Nonstereospecific transamination catalyzed by pyridoxal phosphate- dependent amino acid racemases of broad substrate specificity

Pyridoxal 5'-phosphate-dependent amino acid racemases of broad substrate specificity catalyze transamination as a side reaction. We studied the stereospecificities for hydrogen abstraction from C-4' of the bound pyridoxamine 5'-phosphate during transamination from pyridoxamine 5'- phosphate to pyruvate catalyzed by three amino acid racemases of broad substrate specificity. When the enzymes were incubated with (4'S)- or (4'R)- [4'-³H]pyridoxamine 5'-phosphate in the presence of pyruvate, tritium was released into the solvent from both pyridoxamine 5'-phosphates.

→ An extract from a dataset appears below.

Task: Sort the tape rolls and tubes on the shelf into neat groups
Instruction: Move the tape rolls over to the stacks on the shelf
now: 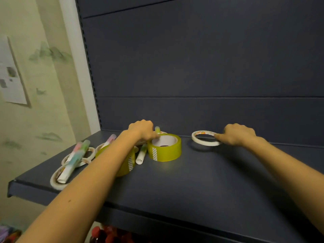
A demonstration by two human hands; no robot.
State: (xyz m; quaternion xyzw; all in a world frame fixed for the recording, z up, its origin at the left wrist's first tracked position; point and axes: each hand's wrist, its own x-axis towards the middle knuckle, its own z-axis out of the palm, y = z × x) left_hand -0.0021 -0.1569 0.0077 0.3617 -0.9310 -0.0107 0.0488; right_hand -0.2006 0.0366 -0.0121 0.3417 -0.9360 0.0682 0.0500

Thus, these enzymes abstract a hydrogen nonstereospecifically from C-4' of the coenzyme in contrast to the other pyridoxal 5'-phosphate-dependent enzymes so far studied, which catalyze the stereospecific hydrogen removal. Amino acid racemase of broad substrate specificity from Pseudomonas putida produced D- and L-glutamate from α-ketoglutarate through the transamination with L- ornithine. Because glutamate does not serve as a substrate for racemization, the enzyme catalyzed the nonstereospecific overall transamination between L- ornithine and α-ketoglutarate. The cleavage and formation of the C-H bond at C-4' of the coenzyme and C-2 of the substrate thus occurs nonstereospecifically on both sides of the plane of the coenzyme-substrate complex intermediate. Amino acid racemase of broad substrate specificity is the first example of a pyridoxal enzyme catalyzing nonstereospecific transamination.